_Task requirements:_
Search the records for the word "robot" and report each line that has it.

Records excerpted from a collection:
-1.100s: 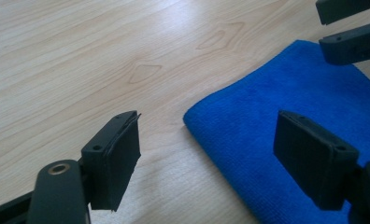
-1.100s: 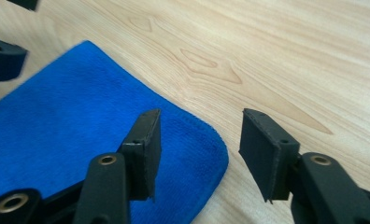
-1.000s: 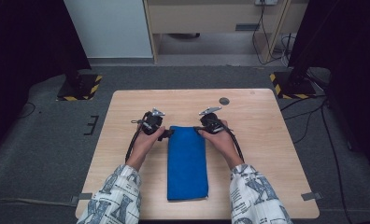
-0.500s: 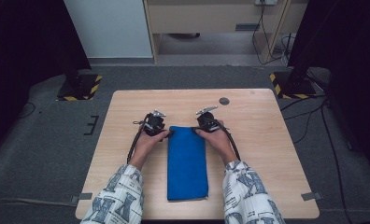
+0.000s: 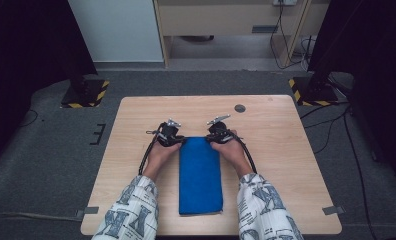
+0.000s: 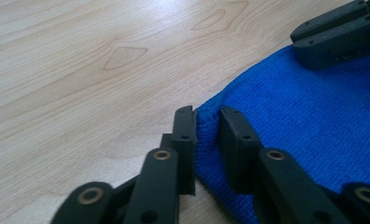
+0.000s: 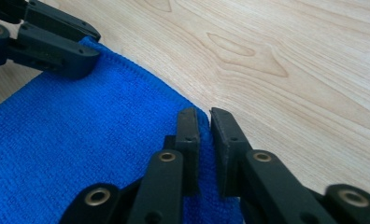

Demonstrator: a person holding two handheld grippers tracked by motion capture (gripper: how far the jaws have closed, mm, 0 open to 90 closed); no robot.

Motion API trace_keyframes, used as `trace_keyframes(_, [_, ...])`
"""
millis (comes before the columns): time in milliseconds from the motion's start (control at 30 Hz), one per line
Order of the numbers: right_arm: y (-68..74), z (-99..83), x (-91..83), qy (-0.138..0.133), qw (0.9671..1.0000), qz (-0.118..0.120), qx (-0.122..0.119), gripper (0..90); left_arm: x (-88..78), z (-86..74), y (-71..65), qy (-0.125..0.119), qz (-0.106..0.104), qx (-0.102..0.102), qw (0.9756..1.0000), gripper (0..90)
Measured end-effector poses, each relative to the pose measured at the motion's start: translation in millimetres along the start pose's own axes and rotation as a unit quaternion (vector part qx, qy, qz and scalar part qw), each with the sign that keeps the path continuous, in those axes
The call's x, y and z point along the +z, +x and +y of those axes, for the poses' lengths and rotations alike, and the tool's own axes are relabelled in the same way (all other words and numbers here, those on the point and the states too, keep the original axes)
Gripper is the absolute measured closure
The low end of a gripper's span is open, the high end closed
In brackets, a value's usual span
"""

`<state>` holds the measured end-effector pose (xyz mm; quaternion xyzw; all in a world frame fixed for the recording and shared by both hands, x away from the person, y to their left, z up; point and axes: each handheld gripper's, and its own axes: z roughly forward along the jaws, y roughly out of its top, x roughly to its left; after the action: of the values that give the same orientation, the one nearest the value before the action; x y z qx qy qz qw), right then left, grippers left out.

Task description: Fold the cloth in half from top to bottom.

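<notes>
the blue cloth (image 5: 200, 175) lies folded into a long strip on the wooden table (image 5: 286, 150), its far short edge between the two hands and its near edge close to the table's front edge. that far edge is held at both corners. the left gripper (image 5: 169, 134) is placed at the cloth's far left corner, and in the left gripper view its jaws have just been closing and are clamped on a pinch of the cloth's hem (image 6: 206, 122). the right gripper (image 5: 219, 133) is placed at the cloth's far right corner, and in the right gripper view its jaws have likewise just been closing and are pressed together on the edge of the cloth (image 7: 204, 122).

the step in hand is judged to be the taking of both far corners, ready for a lift or a fold toward the cloth's near edge. it would be done well if all layers at each corner were caught, since only a thin bite of hem is seen between the jaws. both corners should be raised together and level, with the edge between them kept taut, so that the strip is not twisted or dragged off line.

a small dark disc (image 5: 240, 108) sits on the table well beyond the cloth's far edge.
</notes>
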<state>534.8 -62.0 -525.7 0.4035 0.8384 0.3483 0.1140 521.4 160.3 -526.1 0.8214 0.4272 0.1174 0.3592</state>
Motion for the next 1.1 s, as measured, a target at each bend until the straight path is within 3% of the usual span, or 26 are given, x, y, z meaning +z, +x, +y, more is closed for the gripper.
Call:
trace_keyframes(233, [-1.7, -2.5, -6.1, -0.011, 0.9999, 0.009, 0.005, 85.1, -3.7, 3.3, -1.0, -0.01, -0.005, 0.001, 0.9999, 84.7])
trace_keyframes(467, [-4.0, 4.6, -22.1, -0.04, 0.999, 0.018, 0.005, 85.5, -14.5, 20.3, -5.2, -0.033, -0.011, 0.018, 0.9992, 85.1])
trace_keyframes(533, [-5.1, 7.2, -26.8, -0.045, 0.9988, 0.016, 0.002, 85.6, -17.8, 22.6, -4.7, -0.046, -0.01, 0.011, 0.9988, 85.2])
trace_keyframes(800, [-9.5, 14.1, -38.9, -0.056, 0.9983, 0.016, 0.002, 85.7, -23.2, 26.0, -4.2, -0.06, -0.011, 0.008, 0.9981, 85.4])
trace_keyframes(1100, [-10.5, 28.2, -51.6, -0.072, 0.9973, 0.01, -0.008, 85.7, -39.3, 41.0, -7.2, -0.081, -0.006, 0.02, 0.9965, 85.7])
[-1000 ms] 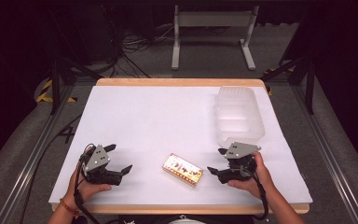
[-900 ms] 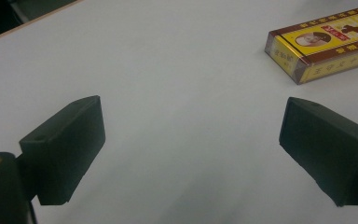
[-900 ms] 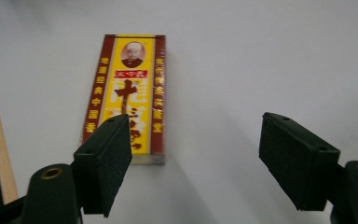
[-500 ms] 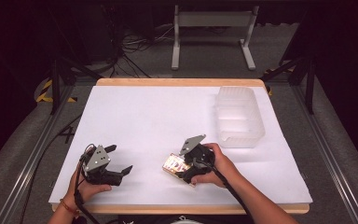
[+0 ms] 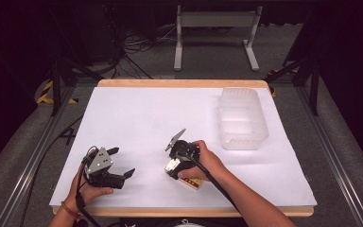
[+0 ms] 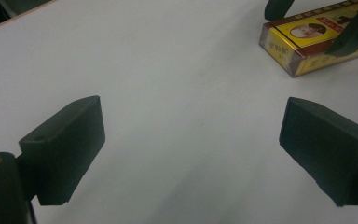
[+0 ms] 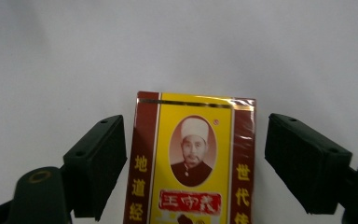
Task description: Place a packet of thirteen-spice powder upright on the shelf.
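Two black jaws of the right gripper point(image 7: 193, 163) have just been opening, not touching yet, either side of the flat yellow-and-red cardboard box point(image 7: 193, 158) lying on the white table point(image 5: 137, 118), likely to grab it, while the left gripper point(image 5: 123, 163) waits open nearby.

In the high view, most of the yellow box point(image 5: 194, 182) is covered by the right hand point(image 5: 208, 163) and the right gripper point(image 5: 176, 166), so that a corner and one edge alone are seen. In the right gripper view, the lower part of the box point(image 7: 193, 158) is cut off by the bottom edge, and the small print beneath the red label is not to be read. In the left gripper view, the box point(image 6: 307, 44) is cut by the top and right edges, and part of it is masked by dark jaw tips. Whether the pads touch the box sides cannot be told. The contents of the clear container point(image 5: 242, 118) cannot be made out.
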`<state>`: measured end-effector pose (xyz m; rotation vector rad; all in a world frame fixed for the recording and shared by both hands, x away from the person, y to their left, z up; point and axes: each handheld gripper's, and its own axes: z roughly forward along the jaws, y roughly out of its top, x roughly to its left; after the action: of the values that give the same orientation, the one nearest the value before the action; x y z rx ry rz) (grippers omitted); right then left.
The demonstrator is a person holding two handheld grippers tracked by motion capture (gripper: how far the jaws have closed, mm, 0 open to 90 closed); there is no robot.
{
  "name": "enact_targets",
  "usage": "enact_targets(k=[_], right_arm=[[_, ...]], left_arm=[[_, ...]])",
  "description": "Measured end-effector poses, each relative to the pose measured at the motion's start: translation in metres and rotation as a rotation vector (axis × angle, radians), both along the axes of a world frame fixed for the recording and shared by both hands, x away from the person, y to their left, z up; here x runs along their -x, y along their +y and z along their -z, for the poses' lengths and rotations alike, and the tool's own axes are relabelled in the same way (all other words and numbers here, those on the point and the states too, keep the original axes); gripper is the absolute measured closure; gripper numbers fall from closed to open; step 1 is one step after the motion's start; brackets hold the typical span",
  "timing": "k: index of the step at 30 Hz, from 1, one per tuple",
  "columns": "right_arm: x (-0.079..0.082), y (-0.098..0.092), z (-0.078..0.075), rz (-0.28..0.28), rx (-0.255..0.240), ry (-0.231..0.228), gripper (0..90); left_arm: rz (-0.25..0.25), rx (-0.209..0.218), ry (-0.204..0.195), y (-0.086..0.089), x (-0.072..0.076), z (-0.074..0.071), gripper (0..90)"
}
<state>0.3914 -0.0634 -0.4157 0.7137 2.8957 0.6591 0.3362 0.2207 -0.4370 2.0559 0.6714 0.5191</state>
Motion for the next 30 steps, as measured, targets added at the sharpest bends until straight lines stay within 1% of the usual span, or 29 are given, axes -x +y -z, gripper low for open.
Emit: enact_targets(k=[2,3,4,5,6,8,10,12,13,14,15,16,17,18,19,20,21,22,23,26,27,28,30], right_arm=[[-0.001,0.006,0.004,-0.005,0.021,0.003,21.3],[-0.002,0.010,0.006,-0.007,0.043,0.001,22.5],[-0.003,0.011,0.008,0.000,0.051,-0.006,25.0],[-0.003,0.012,0.009,0.013,0.048,-0.009,27.4],[-0.003,0.012,0.009,0.013,0.048,-0.009,27.4],[-0.003,0.012,0.008,0.036,0.038,-0.016,30.8],[-0.001,0.012,0.007,0.037,0.041,-0.027,31.5],[0.002,0.011,0.005,0.041,0.032,-0.045,31.7],[0.002,0.011,0.005,0.041,0.032,-0.045,31.7],[0.004,0.009,0.003,0.047,0.019,-0.053,31.8],[0.007,0.003,-0.002,0.063,-0.021,-0.085,32.0],[0.009,0.000,-0.004,0.074,-0.043,-0.097,32.0],[0.009,0.000,-0.004,0.074,-0.043,-0.097,32.0],[0.014,-0.008,-0.008,0.094,-0.082,-0.119,32.1],[0.014,-0.008,-0.008,0.094,-0.082,-0.119,32.1],[0.017,-0.013,-0.011,0.104,-0.101,-0.126,32.2],[0.021,-0.024,-0.016,0.126,-0.143,-0.135,32.2],[0.021,-0.024,-0.016,0.126,-0.143,-0.135,32.2],[0.023,-0.029,-0.019,0.131,-0.161,-0.142,32.3],[0.029,-0.044,-0.027,0.152,-0.222,-0.168,32.4],[0.031,-0.053,-0.032,0.166,-0.257,-0.186,32.5],[0.032,-0.057,-0.035,0.170,-0.275,-0.201,32.5],[0.033,-0.066,-0.040,0.191,-0.308,-0.220,32.5]], left_arm=[[0.000,0.004,0.006,0.000,-0.001,0.000,7.5],[0.000,0.003,0.007,0.000,-0.001,0.001,7.5],[0.002,-0.003,0.009,0.000,-0.001,0.001,7.5],[0.006,-0.006,0.010,0.000,0.000,0.001,7.5],[0.006,-0.006,0.010,0.000,0.000,0.001,7.4],[0.006,-0.006,0.009,0.000,0.000,0.001,7.4],[0.006,-0.003,0.007,0.000,0.000,0.000,7.4],[0.005,-0.007,0.010,0.000,0.000,0.001,7.4],[0.005,-0.007,0.010,0.000,0.000,0.001,7.4],[0.007,-0.009,0.010,0.000,0.000,0.001,7.4],[0.003,-0.011,0.014,0.000,-0.001,0.002,7.4],[0.003,-0.011,0.014,0.000,-0.001,0.002,7.4],[0.002,-0.012,0.014,0.000,-0.001,0.002,7.4],[0.005,-0.004,0.019,0.001,-0.001,0.001,7.3],[0.005,-0.004,0.019,0.001,-0.001,0.001,7.3],[0.005,-0.003,0.022,0.001,-0.002,0.001,7.3],[0.002,-0.003,0.024,0.000,-0.002,0.002,7.3],[0.002,-0.003,0.024,0.000,-0.002,0.002,7.3],[0.003,-0.005,0.028,0.000,-0.002,0.002,7.3],[-0.001,-0.006,0.030,-0.001,-0.003,0.002,7.3],[-0.003,0.009,0.029,-0.001,-0.003,0.000,7.3],[-0.003,0.017,0.027,-0.001,-0.003,0.000,7.3],[-0.003,0.014,0.026,0.000,-0.003,0.000,7.3]])
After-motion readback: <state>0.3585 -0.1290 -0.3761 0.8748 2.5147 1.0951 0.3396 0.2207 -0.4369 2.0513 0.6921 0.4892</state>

_Written reply:_
Demonstrator: a person holding two handheld grippers tracked by motion capture (gripper: how far the jaws have closed, mm, 0 open to 90 closed); no robot.
The demonstrator is a person holding two handheld grippers tracked by motion capture (gripper: how far the jaws have closed, mm, 0 open to 90 closed); there is no robot.

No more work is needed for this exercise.